Re: [Linux-cluster] samba on top of GFS

Alan Wood <chekov@xxxxxxxx> · Mon, 15 Nov 2004 23:59:49 -0800 (PST)

Thanks for your help guys.  Sorry it has taken me a while to get back to 
you.  I have been trying to come up with intelligent things to add but have 
been stymied by what appears to be an ever-changing target.  details below

Here's what I think I know:

1.  Samba does indeed crash when running with "oplocks = no" AND on a 
single node of a two-node GFS cluster where the other node is not doing 
much of anything.  So Christopher the answer to your questions is that it 
seems to be _purely_ samba and gfs interacting that is setting up a crash.

2.  Samba sometimes crashes in such a way that a "kill -9" will not 
eliminate the crashed processes.  In this situation attempting to start 
samba again creates a [predictably] unstable situation in which kernel 
oopses are evident.

3.  Often samba simply starts to fail without outright crashing.  This 
renders both heartbeat monitoring and fencing rather useless.  On the 
client end this is evidenced by the ability to access a share and browse, 
but severely degredaded performance when accessing individual files and 
frequent crashes of windows explorer.  On the server end, more and more smb 
processes start up but old ones don't die...

Here are some observations.  <disclaimer> Some of these could be completly 
bogus because I am extrapolating on insifficient facts </disclaimer>.

1.  Crashes are not nescessarily caused by having multiple accesses to the 
same file.  In one situation having 7 computers read/write to the same 
directory (but never the same file) appears to have caused a complete 
crash or a server running samba on top of GFS.

2.  Crashes could be load related.  I seem to be exponentially more 
likely to see a crash with 50 concurrent users than with 5.  Since 
having many users increases the chances of a situation like #1 above, I can 
see a possible correlation, but this would not explain all crashes.

3.  Larger files and more full directories experience severe performance 
degredation in the samba/gfs scenario.  Simply right-clicking on a 
networked file that is a few hundred megabytes can take minutes to pop up 
a menu (assuming it doesn't crash windows explorer first).

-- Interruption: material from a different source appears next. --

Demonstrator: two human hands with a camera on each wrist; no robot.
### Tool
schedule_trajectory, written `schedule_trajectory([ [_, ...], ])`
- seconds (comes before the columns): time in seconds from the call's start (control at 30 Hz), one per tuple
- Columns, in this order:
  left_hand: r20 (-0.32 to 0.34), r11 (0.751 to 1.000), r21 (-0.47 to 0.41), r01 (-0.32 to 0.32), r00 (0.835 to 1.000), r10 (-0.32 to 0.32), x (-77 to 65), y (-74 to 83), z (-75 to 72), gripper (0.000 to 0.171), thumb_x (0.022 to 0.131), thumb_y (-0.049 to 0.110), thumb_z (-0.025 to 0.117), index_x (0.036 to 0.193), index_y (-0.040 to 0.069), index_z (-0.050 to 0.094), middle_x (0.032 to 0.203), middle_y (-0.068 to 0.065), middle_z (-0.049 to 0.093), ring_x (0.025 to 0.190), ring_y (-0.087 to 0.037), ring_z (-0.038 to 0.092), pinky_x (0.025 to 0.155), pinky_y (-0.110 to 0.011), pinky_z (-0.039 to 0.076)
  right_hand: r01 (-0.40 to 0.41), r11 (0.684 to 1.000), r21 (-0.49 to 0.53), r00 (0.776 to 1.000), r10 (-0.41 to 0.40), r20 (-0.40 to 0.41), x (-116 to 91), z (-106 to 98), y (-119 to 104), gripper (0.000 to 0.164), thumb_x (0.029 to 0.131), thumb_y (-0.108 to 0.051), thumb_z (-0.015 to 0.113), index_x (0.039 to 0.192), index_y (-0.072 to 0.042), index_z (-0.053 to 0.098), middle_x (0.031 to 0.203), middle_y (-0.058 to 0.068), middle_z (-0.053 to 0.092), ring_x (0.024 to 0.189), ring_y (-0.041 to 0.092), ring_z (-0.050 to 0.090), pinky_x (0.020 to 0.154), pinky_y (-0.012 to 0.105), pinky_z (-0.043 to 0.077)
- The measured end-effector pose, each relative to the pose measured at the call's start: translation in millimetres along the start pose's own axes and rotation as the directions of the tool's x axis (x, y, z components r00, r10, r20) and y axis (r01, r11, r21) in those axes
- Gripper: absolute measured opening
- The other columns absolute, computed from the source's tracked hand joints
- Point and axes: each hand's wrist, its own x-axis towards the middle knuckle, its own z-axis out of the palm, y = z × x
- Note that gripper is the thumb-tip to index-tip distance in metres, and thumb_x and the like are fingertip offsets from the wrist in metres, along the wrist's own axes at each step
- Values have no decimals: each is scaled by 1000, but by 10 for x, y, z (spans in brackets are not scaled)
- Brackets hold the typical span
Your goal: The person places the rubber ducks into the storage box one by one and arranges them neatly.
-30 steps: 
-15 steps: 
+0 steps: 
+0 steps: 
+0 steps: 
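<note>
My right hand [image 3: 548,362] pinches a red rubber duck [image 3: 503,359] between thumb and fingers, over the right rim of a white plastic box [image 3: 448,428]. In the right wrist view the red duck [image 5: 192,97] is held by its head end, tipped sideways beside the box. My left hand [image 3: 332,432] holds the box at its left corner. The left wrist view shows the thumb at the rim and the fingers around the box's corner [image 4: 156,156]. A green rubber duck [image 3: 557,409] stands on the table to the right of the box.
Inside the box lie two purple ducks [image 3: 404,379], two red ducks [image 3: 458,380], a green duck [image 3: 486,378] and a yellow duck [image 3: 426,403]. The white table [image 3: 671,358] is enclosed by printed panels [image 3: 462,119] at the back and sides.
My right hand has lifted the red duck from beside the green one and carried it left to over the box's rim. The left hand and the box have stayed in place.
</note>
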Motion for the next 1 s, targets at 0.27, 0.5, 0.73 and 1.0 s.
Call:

4.  Crashes occur on quota-enforced and non-quota-enforced system with no 
discernable difference.  However access to files on quota-ed systems might 
be slower.

I experiemented with a lot of different settings in the smb.conf, and while 
the crashes were sometimes different I could not come up with a good 
mapping of configs<=>crash causes.  I have been very frustrated because 
every time I think I've discovered something a new crash happens that 
appears to prove me wrong.  I need to create a seperate test environment 
where I can set up idealized crash conditions in order to give this list 
some more credible data because my current environment has a lot of 
simultaneous access from multiple users whose actions aren't easily 
monitorably or consistent.  For instance, bob can't access a server drive 
on windows computer one, he simply logs into computer two and then three 
hoping to get a different result.  Server crashes, but did it crash because 
bob didn't wait long enough on the first access and exacerbated a fixable 
problem to a crash?  hard to tell...

hoping someone out there has seen something similar or can shed some light.

anyway,
my system details:
I'm still running samba 3.0.7 on top of kernel 2.6.8-1.521

I tried updating to the newest CVS releases but ran into compile errors and 
haven't had time to try again.  so the GFS build is still mid-september. 
I'd like to try the fixes that Patrick and David posted but think I am 
going to try to compile cleanly with a 2.6.9 kernel.

error details:
I tried turning the loglevel up to 3.  I get the following fairly often:
Nov 15 17:10:32 clu2 smbd[5624]:   Error writing 5 bytes to client. -1. (Connection reset by peer)
Nov 15 17:10:32 clu2 smbd[5624]: [2004/11/15 17:10:32, 0] lib/util_sock.c:send_smb(647)
Nov 15 17:10:32 clu2 smbd[5624]:   write_socket: Error writing 5 bytes to socket 24: ERRNO = Connection reset by peer
Nov 15 17:10:32 clu2 smbd[5624]: [2004/11/15 17:10:32, 0] lib/util_sock.c:write_socket(455)
Nov 15 17:10:32 clu2 smbd[5624]:   write_socket_data: write failure. Error = Connection reset by peer
Nov 15 17:10:32 clu2 smbd[5624]: [2004/11/15 17:10:32, 0] lib/util_sock.c:write_socket_data(430)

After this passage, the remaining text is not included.